>>>>>
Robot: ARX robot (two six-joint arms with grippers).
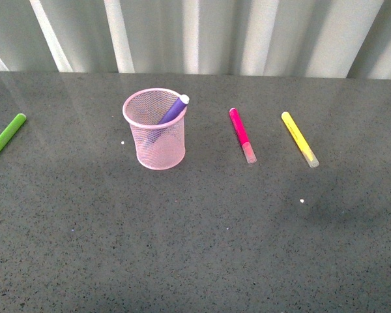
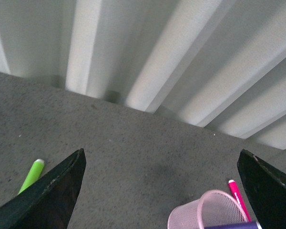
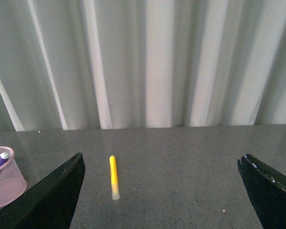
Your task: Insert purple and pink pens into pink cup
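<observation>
Tabletop (image 1: 195, 248), dark grey and speckled, fills most of my front view, with a pale pleated backdrop (image 1: 215, 32) hanging behind its far edge.

My left gripper (image 2: 160, 152) hangs over the table with its jaws spread wide and nothing between them. My right gripper (image 3: 160, 156) is spread just as wide and is likewise empty.

The pink cup (image 1: 158, 140) stands upright on the table, left of centre in the front view. The purple pen (image 1: 174, 109) is already inside it, tilted, leaning on the far right part of the rim with its white end poking out above.

The pink pen (image 1: 241, 134) lies flat on the table to the right of the cup and apart from it, clear cap towards me. The yellow pen (image 1: 299, 138) lies further right, roughly parallel to the pink one, and its clear cap is also on the near end. The green pen (image 1: 6, 135) lies at the far left edge of the front view, partly cut off by the frame.

Two small white specks (image 1: 302, 201) sit on the surface, one in front of the yellow pen and one just left of the cup's base.
</observation>
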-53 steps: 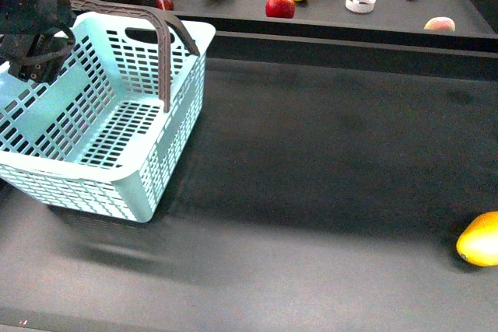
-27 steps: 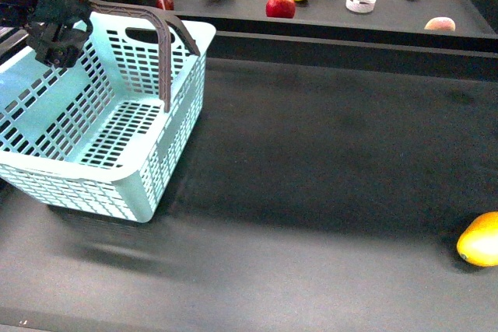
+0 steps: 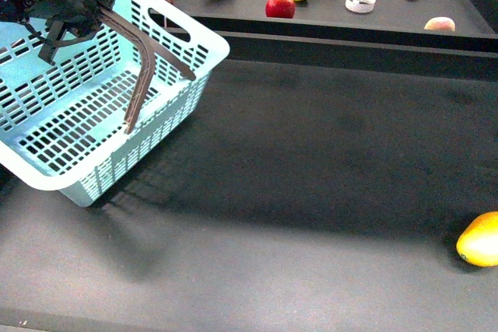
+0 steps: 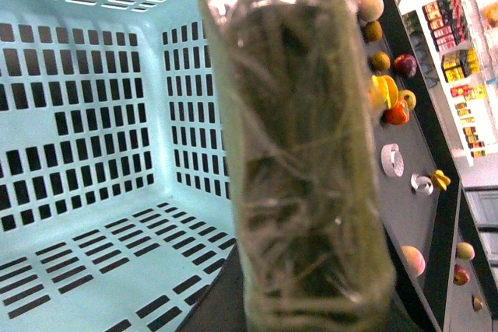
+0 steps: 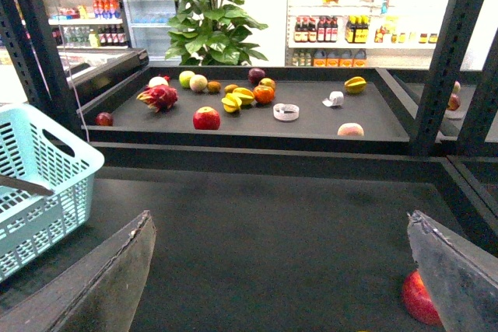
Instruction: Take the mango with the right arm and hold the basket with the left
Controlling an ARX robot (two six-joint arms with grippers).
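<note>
While the left gripper (image 3: 78, 1) was clamped tight on the brown handle (image 3: 148, 68), the blue basket (image 3: 140, 153) hung tipped, with its open top leaning toward the middle of the table (image 3: 311, 161). The mango (image 3: 478, 240) lay far over on the robot's right side, close to the robot and well apart from the basket. The side of the front view cut part of it off. Its long way ran slanted, from near-left to far-right. The right gripper (image 5: 280, 219) was wide open, its fingers (image 5: 132, 270) far apart with nothing between them. It did not show in the front view, so I could not tell how close it was. I think the right arm was the nearer one to reach for the mango.
</note>
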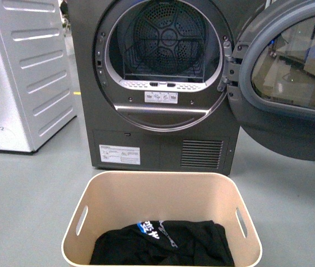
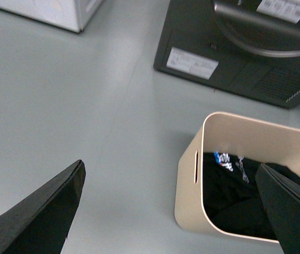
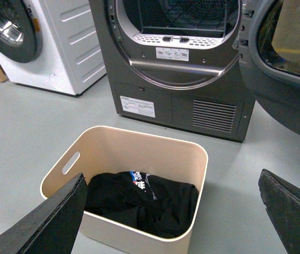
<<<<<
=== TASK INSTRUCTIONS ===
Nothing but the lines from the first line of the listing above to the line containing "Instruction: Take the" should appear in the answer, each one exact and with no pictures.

=== PROBLEM SOLUTION ===
Robot: ARX robot (two six-joint arms with grippers).
Your task: Insert purple and pink pens into pink cup
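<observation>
Tabletop (image 1: 195, 248), dark grey and speckled, fills most of my front view, with a pale pleated backdrop (image 1: 215, 32) hanging behind its far edge.

My left gripper (image 2: 160, 152) hangs over the table with its jaws spread wide and nothing between them. My right gripper (image 3: 160, 156) is spread just as wide and is likewise empty.

The pink cup (image 1: 158, 140) stands upright on the table, left of centre in the front view. The purple pen (image 1: 174, 109) is already inside it, tilted, leaning on the far right part of the rim with its white end poking out above.

The pink pen (image 1: 241, 134) lies flat on the table to the right of the cup and apart from it, clear cap towards me. The yellow pen (image 1: 299, 138) lies further right, roughly parallel to the pink one, and its clear cap is also on the near end. The green pen (image 1: 6, 135) lies at the far left edge of the front view, partly cut off by the frame.

Two small white specks (image 1: 302, 201) sit on the surface, one in front of the yellow pen and one just left of the cup's base.
</observation>
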-53 steps: 
-27 steps: 
+0 steps: 
+0 steps: 
+0 steps: 
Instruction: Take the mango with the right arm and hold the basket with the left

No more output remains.